• _EXERCISE BRIEF_: Reply solely with the number of lines, in the records underneath, that include the word "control".

• _DATA RECORDS_:
-=-=-

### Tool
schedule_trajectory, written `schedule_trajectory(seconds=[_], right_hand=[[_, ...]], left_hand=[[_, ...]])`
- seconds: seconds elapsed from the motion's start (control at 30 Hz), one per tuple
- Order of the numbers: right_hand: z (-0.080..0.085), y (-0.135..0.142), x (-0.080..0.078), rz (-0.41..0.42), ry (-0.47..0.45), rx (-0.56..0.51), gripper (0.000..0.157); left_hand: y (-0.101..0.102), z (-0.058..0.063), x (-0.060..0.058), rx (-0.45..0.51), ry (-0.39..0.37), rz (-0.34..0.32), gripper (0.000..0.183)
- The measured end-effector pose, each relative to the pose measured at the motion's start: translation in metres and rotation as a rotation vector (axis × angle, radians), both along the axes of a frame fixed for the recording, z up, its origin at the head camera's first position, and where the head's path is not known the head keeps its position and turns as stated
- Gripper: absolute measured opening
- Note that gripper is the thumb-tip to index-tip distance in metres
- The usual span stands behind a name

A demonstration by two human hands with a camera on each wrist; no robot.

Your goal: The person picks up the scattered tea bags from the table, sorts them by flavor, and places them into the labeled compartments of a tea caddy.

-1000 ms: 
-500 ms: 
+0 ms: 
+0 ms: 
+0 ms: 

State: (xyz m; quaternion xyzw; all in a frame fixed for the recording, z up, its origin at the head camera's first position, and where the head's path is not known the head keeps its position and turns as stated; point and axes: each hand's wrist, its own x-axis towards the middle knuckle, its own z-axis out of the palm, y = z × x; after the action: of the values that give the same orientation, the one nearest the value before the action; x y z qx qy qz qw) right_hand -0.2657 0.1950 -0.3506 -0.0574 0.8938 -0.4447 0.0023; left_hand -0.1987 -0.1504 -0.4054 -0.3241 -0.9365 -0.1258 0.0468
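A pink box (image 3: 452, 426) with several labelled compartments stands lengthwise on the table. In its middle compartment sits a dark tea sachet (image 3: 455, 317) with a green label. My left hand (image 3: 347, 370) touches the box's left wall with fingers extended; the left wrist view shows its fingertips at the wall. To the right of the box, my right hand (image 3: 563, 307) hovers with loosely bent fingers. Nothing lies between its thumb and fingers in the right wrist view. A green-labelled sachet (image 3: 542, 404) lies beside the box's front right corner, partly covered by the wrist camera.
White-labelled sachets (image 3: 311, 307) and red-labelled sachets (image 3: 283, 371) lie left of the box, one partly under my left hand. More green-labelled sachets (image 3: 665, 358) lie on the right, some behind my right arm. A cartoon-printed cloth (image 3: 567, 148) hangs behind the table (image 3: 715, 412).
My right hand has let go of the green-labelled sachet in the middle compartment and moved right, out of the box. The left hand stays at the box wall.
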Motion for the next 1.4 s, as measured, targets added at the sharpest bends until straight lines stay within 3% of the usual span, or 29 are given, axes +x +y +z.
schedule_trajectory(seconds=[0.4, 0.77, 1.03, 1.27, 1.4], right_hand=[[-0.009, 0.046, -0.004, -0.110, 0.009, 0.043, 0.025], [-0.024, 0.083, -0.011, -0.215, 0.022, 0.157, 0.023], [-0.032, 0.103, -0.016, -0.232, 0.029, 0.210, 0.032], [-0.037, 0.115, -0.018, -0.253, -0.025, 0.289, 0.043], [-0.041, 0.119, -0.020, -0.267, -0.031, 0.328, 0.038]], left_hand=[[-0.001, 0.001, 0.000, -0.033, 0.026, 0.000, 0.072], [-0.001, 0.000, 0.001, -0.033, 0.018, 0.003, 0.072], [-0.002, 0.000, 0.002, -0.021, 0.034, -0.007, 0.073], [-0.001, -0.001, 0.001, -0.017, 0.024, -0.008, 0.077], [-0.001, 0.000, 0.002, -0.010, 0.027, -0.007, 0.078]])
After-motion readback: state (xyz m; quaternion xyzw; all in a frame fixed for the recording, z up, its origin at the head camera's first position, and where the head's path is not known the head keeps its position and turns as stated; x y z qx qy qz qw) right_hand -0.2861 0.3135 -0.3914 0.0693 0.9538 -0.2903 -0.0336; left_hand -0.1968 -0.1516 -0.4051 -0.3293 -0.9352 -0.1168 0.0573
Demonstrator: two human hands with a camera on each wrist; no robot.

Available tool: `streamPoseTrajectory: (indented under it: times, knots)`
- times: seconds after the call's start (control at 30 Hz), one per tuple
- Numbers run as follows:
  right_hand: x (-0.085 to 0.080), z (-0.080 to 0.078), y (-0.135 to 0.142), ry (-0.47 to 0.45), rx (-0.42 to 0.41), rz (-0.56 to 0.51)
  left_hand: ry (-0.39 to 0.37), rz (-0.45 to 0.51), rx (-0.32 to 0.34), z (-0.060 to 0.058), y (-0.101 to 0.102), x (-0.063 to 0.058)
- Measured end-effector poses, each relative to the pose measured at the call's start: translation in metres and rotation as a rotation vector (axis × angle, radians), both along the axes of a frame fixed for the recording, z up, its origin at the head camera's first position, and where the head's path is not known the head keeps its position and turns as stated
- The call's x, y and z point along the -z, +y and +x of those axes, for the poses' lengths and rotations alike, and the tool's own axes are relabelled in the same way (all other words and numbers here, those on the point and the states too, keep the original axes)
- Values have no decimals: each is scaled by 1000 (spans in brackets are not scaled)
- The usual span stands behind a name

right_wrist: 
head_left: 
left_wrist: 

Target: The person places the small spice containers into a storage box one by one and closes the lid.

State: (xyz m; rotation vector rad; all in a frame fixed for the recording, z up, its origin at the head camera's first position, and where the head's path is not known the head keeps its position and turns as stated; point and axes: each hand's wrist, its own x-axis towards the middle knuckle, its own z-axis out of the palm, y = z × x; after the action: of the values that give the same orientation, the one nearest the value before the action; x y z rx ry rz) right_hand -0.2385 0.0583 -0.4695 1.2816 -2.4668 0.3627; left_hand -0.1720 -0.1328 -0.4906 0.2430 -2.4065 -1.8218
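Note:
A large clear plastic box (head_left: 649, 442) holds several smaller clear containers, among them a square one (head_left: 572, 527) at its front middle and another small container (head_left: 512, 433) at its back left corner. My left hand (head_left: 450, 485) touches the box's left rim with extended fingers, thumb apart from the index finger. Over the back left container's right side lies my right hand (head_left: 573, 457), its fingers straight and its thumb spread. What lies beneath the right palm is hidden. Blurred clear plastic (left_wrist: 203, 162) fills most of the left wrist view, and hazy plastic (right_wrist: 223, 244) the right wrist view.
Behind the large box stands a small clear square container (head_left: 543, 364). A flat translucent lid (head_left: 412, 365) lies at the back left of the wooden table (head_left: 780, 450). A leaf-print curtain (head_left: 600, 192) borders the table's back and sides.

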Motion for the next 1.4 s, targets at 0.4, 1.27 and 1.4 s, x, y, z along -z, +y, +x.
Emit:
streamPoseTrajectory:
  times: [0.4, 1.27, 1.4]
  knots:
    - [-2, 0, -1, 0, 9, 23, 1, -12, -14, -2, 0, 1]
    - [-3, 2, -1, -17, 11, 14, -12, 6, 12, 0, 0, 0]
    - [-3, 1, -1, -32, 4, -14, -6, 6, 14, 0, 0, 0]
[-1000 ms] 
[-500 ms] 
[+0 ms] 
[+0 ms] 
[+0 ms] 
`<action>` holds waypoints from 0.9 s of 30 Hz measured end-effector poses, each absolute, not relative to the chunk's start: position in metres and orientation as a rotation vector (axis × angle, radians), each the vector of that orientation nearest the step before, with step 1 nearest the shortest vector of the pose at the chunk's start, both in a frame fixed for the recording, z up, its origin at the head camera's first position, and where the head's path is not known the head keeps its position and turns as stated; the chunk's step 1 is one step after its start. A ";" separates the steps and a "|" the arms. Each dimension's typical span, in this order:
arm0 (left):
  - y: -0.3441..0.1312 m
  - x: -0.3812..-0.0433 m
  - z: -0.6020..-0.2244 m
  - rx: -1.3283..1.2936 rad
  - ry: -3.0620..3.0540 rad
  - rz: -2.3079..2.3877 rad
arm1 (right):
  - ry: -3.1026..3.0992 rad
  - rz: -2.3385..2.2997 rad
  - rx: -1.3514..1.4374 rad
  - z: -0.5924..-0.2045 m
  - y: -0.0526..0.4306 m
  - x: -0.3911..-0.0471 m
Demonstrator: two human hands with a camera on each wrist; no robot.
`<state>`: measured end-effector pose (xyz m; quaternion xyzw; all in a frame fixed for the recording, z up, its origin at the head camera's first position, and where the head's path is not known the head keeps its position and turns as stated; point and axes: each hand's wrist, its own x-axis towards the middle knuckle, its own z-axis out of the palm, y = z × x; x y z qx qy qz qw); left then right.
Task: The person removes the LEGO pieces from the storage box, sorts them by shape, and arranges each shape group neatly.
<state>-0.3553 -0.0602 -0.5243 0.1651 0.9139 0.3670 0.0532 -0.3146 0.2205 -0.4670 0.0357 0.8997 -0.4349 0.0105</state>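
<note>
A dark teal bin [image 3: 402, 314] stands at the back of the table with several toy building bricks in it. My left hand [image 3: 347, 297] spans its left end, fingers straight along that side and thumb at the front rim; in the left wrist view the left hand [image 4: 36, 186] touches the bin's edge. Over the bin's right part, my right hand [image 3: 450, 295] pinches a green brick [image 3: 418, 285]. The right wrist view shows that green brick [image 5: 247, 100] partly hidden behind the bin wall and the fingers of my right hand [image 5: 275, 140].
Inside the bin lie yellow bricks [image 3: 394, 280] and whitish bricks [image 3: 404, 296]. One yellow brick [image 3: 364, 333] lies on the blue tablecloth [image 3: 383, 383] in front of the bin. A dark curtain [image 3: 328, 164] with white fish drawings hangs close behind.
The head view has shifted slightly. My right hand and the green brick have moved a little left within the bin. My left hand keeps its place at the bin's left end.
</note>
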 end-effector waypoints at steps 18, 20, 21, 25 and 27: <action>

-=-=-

• _RESULT OF THE TASK_: 2